Home Finance The Big Problems with Machine Learning Algorithms in Finance

The Big Problems with Machine Learning Algorithms in Finance

Machine learning is allowing investors to leverage massive amounts of data sets including social media postings in a manner that no human being can.

Despite this technology’s huge potential, its record is still mixed.

To put this into perspective, the Eurekahedge AI Hedge Fund Index, which is known for tracking the returns of about 13 hedge funds that utilize machine learning, has attained only 7% per year for the last five years.

Also, the S&P 500 managed returns of 13% per year.

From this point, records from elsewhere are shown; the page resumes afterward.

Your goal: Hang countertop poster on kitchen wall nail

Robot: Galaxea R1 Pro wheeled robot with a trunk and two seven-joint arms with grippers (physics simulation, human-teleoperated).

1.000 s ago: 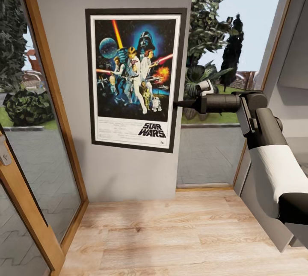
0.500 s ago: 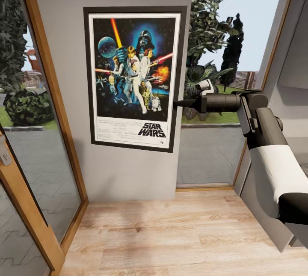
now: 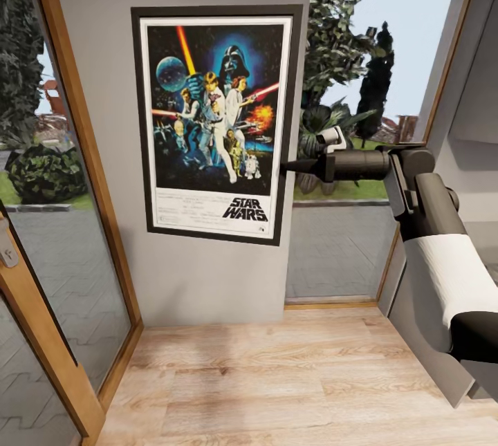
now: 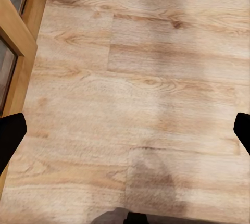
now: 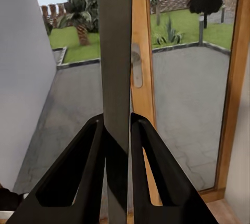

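Off-white wall [image 3: 200, 273] fills the space between two wood-framed glass panes, and the poster [image 3: 216, 124] lies flat against it, upright, its black frame reaching almost to the wall's corner beside the window [image 3: 366, 121]. Pale wood flooring [image 3: 277, 377] runs from the foot of that wall toward me. My right arm [image 3: 429, 225] stretches level from the side of the poster away from the glass door [image 3: 48, 238], forearm pointing straight at the frame's edge at about the height of the small droids in the art. My right gripper [image 3: 287, 168] is clamped on that edge of the poster: along the fingers [image 5: 88, 166] I see the dark frame edge-on [image 5: 115, 52] as a tall grey strip rising between both black pads, which press it from either side, with the wall on one side of it and a garden beyond glass on the other. The poster's bottom edge hangs well above the floor, and its STAR WARS lettering sits in the white margin just below the height of my grip. My left gripper [image 4: 125, 130] points down at the floorboards, its two dark fingertips [image 4: 10, 138] spread wide apart with nothing between them, well away from the poster.
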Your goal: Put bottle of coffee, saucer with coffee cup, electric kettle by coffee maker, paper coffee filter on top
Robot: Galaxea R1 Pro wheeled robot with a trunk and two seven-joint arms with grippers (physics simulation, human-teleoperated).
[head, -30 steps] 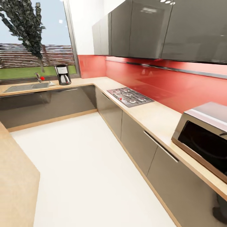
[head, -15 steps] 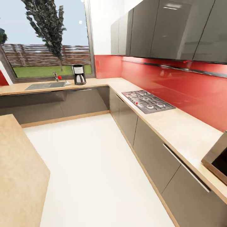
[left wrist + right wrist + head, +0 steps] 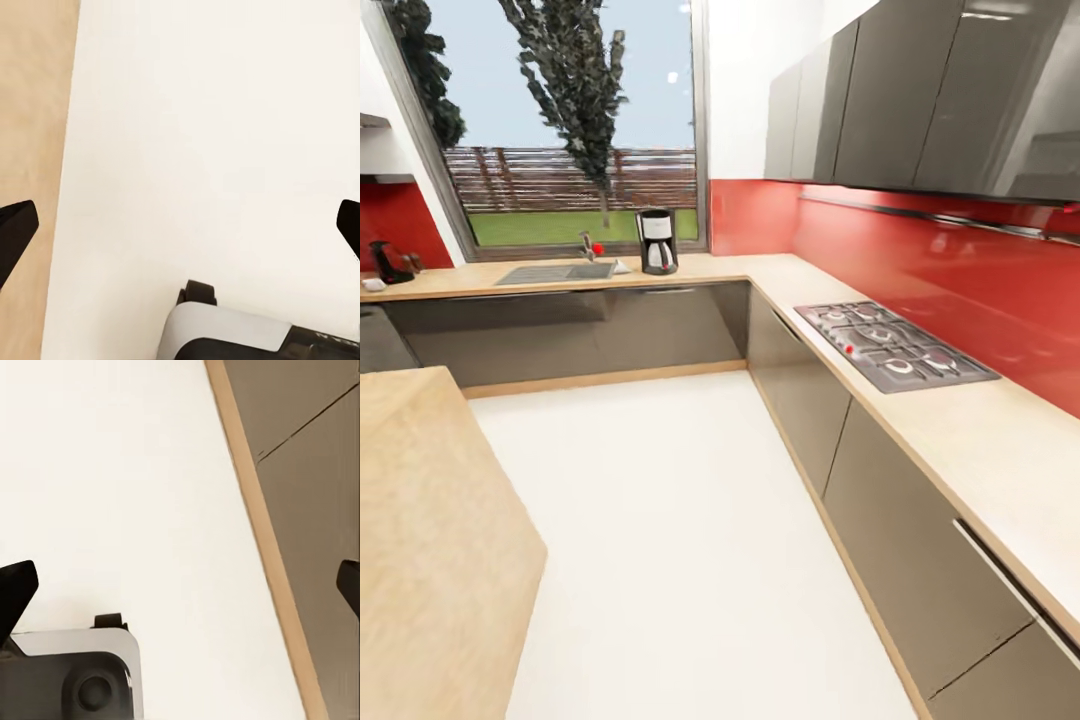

This year alone, the Eurekahedge benchmark experienced a 5% decline through September.

According to Marcos Lopez de Prado, the main challenge affecting machine learning strategies nowadays is the considerable low signal-to-noise ratio, particularly in financial markets.

He became part of AQR Capital Management in September by assuming the role of head of machine learning and is known for being the author behind the 2018 book dubbed Advances in Financial Machine Learning.

“Machine learning algorithms will always identify a pattern, even if there is none. In other words, the algorithms can view flukes as patterns and hence are likely to identify false strategies.

It takes a deep knowledge of the markets to apply machine learning successfully to financial series,” said López de Prado.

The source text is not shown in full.